# best size and type tile for a shower floor



## Jackofall1 (Dec 5, 2010)

I personally like the 2 x 2 tumbled marble, looks great and it is not slippery, any glazed tile will be a slip hazard. 

Regardless of the tile type always remember tile and grout are not water proof.

Mark


----------



## Ron6519 (Mar 28, 2007)

One of the guidelines for tile is slip resistance. Beyond the common sense of:
Matte tiles are less slippery then high gloss.
Textured tiles are less slippery then smooth tiles.
Tiles will have a slip resistant number associated with them. Sometimes it's on the box with the rest of the ratings.
Tile size can be an issue with sloped tile bases. You should stay under 4" so the tiles can be installed to drain the water properly. If you have a floor mount drain that spans one side of the pan, you can go larger as the tiles are all in one sloped plane.


----------



## JazMan (Feb 17, 2007)

> for the shower floor, as regards to slipping , do you use porcelon,ceramic
> travertine or?


Porcelain would be the first choice. You should never use regular soft bodied ceramic on a shower floor. Natural stone, especially tumbled travertine can be a nightmare to maintain after a while. However people like the looks, when new at least. The best size is probably 2", although 3-4" is doable. Small glazed tiles are not slippery, just stay away from larger smooth tiles. 

Jaz


----------



## ttr13r (Jul 27, 2011)

I would suggest a small "rock-type" mosiac. Sold at any tile store or local wherehouse store, some in-stock, some special order. People like it because it's not slippery and they say it massages their feet! Feels good too! Seal it, as it is a natural stone though. And it does come in different colors.


----------



## Jackofall1 (Dec 5, 2010)

JazMan said:


> Porcelain would be the first choice. You should never use regular soft bodied ceramic on a shower floor. Natural stone, especially tumbled travertine can be a nightmare to maintain after a while. However people like the looks, when new at least. The best size is probably 2", although 3-4" is doable. Small glazed tiles are not slippery, just stay away from larger smooth tiles.
> 
> Jaz


Jazz, just wondering what is the maintenance nightmare that you refer to when using tumbled travertine? I have had tumbled marble down for (2) years (a short time in the scheme of things) with no issues to date.

Mark


----------



## kt82 (Jan 28, 2009)

I don't think of marble as being porous. would tumbled marble be more porous?
when you seal the grout joints ,does that make the entire floor less porous


----------



## JazMan (Feb 17, 2007)

Hi Mark,



> Jazz, just wondering what is the maintenance nightmare that you refer to when using tumbled travertine? I have had tumbled marble down for (2) years (a short time in the scheme of things) with no issues to date.

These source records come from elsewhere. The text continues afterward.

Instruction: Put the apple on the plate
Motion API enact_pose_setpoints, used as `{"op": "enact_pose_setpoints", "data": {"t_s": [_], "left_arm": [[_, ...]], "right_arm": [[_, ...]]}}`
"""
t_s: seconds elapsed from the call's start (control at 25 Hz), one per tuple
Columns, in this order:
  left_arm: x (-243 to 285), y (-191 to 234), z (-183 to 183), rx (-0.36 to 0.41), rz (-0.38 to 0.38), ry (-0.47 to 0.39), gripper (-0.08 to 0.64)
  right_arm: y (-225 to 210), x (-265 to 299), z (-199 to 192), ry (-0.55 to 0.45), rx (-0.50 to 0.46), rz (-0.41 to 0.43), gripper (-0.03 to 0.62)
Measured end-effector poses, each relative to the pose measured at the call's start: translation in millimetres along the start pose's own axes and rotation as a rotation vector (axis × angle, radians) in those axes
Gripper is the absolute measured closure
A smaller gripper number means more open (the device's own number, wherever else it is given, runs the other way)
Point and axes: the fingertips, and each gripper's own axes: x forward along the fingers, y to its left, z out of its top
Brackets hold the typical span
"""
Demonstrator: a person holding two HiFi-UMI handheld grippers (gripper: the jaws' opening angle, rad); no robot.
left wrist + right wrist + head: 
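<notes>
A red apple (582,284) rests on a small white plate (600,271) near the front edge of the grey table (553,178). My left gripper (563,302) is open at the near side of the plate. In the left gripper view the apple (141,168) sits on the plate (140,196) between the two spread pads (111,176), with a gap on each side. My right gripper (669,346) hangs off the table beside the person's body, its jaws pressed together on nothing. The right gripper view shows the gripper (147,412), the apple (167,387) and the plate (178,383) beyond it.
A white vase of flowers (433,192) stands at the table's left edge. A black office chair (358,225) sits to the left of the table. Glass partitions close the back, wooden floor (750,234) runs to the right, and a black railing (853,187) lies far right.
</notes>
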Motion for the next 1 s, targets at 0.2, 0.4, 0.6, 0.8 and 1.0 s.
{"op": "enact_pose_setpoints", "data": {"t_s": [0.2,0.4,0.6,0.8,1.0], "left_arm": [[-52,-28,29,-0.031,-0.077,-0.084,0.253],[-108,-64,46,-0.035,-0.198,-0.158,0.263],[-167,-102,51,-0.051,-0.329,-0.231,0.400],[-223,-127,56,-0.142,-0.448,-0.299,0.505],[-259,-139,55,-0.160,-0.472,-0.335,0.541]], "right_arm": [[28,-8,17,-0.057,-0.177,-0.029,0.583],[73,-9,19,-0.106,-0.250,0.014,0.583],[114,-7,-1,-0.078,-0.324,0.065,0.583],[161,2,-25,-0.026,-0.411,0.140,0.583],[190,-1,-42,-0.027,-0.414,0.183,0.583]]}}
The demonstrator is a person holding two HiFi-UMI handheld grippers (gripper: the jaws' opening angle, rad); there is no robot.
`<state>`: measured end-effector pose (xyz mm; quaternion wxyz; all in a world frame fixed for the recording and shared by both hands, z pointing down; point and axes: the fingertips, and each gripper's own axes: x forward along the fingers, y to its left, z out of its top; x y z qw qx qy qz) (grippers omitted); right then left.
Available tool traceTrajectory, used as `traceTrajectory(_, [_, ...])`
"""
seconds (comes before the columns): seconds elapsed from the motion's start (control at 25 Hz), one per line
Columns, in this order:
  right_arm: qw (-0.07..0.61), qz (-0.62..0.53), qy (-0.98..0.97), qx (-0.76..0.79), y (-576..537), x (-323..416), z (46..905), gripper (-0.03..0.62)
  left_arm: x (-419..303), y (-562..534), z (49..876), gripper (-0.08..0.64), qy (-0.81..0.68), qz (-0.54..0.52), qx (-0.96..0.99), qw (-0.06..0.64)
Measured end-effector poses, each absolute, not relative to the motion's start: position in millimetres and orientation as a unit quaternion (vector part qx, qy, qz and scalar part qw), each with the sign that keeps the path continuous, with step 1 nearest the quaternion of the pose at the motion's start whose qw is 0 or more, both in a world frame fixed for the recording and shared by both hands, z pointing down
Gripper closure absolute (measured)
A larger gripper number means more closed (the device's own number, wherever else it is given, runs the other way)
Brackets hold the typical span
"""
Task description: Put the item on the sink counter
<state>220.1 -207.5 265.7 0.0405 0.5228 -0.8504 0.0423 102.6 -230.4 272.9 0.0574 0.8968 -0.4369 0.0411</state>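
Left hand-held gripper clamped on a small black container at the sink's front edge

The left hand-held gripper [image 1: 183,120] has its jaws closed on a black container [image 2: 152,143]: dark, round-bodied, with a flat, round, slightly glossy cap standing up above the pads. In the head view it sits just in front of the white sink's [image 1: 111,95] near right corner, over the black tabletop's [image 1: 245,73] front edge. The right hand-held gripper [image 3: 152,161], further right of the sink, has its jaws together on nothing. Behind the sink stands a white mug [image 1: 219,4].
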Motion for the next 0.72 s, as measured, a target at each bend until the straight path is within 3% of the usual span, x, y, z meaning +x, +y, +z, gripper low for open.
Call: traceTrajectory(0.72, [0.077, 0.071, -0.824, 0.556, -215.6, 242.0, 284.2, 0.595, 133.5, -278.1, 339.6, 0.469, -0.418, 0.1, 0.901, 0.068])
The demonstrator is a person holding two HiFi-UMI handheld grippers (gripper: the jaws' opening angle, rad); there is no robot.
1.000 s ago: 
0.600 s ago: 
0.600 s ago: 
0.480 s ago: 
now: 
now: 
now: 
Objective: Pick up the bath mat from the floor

Glad to hear you are happy with your tumbled travertine shower. Maybe you applied several or many coats of sealer and either dry it or it is able to dry out well. Maybe you take good care of it. I have found some people having trouble being that its fairly porous, has some holes and of course kinda rough with some texture. 



> I don't think of marble as being porous.


Marble is very porous and generally a poor choice in wet areas. 

I agree if installed correctly and sealed well and as needed, it can work well. Especially if it's installed with the Kerdi Membrane/Drain system which allows tiled shower to be waterproof and are able to dry quickly. 

Jaz


----------